### Task description
Take the material below from its first line through the line containing "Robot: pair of" and, please, write those lines again exactly.

### Information shown
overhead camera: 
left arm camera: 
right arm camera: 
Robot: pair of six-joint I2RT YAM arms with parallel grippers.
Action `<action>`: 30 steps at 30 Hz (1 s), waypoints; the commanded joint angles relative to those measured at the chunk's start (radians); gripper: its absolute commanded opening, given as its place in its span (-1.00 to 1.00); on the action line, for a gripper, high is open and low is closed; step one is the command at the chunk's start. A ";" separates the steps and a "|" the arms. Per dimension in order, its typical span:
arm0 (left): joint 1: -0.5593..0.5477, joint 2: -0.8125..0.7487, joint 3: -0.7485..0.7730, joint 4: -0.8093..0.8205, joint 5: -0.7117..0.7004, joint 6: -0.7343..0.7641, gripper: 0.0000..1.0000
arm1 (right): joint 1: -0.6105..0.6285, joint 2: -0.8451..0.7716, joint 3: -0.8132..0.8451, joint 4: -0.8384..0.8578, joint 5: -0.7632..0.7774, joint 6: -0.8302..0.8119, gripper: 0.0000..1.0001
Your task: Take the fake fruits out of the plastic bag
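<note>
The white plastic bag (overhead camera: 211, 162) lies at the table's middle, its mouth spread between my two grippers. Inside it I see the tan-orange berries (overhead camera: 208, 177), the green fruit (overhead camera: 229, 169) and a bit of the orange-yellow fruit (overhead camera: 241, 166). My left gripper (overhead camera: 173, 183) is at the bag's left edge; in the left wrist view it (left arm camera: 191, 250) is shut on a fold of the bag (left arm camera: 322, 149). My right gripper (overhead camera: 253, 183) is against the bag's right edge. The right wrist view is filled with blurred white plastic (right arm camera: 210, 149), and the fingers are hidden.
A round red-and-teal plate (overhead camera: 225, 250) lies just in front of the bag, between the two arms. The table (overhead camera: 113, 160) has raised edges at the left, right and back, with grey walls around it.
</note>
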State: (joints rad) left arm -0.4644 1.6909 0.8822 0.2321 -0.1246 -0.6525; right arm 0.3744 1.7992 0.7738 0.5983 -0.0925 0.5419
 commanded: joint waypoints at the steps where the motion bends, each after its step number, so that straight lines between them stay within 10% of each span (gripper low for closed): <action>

### Written response
overhead camera: 
left arm camera: 
right arm camera: 
Robot: pair of six-joint I2RT YAM arms with parallel grippers.

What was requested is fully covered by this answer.